CORRELATION OF CANDIDATE GENETIC VARIATIONS FOR SUSCEPTIBILITY AND RISK ASSESSMENT OF TYPE 2 DIABETES MELLITUS AMONG FILIPINOS

Eva Maria  Cutiongco-de la Paz; Jose Nevado Jr.; Elizabeth Paz-Pacheco; Gabriel Jasul Jr.; Vincent Sean Ribaya; Elizabeth Laurize Alejandro; Karell Jo Angelique Calpito; Julius Patrick Ferrer

Authors

Eva Maria Cutiongco-de la Paz Institute of Human Genetics, National Institutes of Health, University of the Philippines, Manila
Jose Nevado Jr. Institute of Human Genetics, National Institutes of Health, University of the Philippines, Manila
Elizabeth Paz-Pacheco Section of Endocrinology, Diabetes and Metabolism, Department of Medicine, University of the Philippines – Philippine General Hospital, Manila
Gabriel Jasul Jr. Section of Endocrinology, Diabetes and Metabolism, Department of Medicine, University of the Philippines – Philippine General Hospital, Manila
Vincent Sean Ribaya Institute of Human Genetics, National Institutes of Health, University of the Philippines, Manila
Elizabeth Laurize Alejandro Institute of Human Genetics, National Institutes of Health, University of the Philippines, Manila
Karell Jo Angelique Calpito Institute of Human Genetics, National Institutes of Health, University of the Philippines, Manila
Julius Patrick Ferrer Institute of Human Genetics, National Institutes of Health, University of the Philippines, Manila

Keywords:

diabetes mellitus, type 2, genetic susceptibility, genotyping

Abstract

OBJECTIVES
The study aims to determine genetic variants associated with type 2 diabetes mellitus (T2DM) that can help in the development of personalized care for Filipinos.

METHODOLOGY
A total of 201 unrelated adult Filipinos were enrolled in this matched case-control study (67 cases with T2DM to 134 controls).
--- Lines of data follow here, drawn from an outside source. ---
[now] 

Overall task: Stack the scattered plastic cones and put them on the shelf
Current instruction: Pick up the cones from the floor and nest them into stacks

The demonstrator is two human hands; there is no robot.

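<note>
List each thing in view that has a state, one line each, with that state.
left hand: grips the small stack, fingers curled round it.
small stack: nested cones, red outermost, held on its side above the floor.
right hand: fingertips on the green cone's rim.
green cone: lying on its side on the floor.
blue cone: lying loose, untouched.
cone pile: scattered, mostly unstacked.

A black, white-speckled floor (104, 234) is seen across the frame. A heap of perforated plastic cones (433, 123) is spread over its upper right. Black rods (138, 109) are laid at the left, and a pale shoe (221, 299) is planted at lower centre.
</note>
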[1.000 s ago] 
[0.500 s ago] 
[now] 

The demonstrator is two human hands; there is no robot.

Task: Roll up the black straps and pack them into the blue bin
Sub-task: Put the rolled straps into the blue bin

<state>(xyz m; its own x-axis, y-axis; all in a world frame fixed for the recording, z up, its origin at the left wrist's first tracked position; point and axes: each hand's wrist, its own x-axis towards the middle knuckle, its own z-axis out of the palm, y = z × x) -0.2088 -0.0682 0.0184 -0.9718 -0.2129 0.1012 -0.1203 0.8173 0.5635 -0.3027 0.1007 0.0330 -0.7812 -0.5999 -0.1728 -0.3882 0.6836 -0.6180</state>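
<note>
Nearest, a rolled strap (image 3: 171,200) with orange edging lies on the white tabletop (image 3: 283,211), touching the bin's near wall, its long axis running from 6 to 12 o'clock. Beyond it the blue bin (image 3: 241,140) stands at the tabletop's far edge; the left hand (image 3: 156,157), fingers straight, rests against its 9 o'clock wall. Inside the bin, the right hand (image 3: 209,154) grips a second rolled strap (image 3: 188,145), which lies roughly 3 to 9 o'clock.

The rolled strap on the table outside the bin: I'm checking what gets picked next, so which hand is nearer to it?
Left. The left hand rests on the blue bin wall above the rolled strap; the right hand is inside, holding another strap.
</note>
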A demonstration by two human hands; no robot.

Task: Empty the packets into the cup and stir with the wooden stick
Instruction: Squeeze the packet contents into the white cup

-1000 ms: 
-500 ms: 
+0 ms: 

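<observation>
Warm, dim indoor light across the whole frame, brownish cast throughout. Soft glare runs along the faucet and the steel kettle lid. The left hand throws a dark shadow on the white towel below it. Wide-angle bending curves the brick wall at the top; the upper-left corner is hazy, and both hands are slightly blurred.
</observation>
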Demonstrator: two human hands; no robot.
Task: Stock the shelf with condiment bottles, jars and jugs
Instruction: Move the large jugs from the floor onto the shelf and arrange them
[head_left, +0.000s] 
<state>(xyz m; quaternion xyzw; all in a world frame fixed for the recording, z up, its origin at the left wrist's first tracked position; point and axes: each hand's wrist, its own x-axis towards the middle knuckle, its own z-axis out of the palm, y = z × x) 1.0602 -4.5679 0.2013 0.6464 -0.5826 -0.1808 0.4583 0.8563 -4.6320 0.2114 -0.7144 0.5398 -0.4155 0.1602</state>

DNA from blood was genotyped via customized Illumina (GoldenGate Genotyping and Infinium iSelect) microarray beadchips, investigating 357 candidate genetic variants associated with T2DM. Correlation with T2DM was done via permuted Pearson chi-square tests of allelic/ genotypic association, Bonferroni correction for multiplicity, and Efron conditional logistic regression analysis.

RESULTS AND DISCUSSION
Three (3) candidate variants exhibited significant association with T2DM among Filipinos. A CDKAL1 (cyclin-dependent kinase 5 regulatory subunit-associated protein 1 like 1 gene) variant showed the greatest risk in association (AA > AC > CC: OR 10.08, 95% CI 5.21, 19.53; p 0.0145). Other variants showed significance, namely a SERPINF1 (serpin family member 1 gene) variant (CC > CT > TT: OR 5.43, 95% CI 2.84, 10.38; p 0.0164) and a GPR45 (G protein-coupled receptor 45 gene) variant (CC > CT > TT: OR 2.56, 95% CI 1.43, 4.59; p 0.0206).

CONCLUSION
Preliminary results present variations in CDKAL1, SERPINF1, and GPR45 significantly associated with T2DM which may be further investigated through clinical validation to develop diagnostic/prognostic markers for T2DM in Filipinos. Though Philippine genetic studies for T2DM are limited, the emergence of genetic research and genotyping technology presents the opportunity to better optimize T2DM management and treatment in the Filipino individual.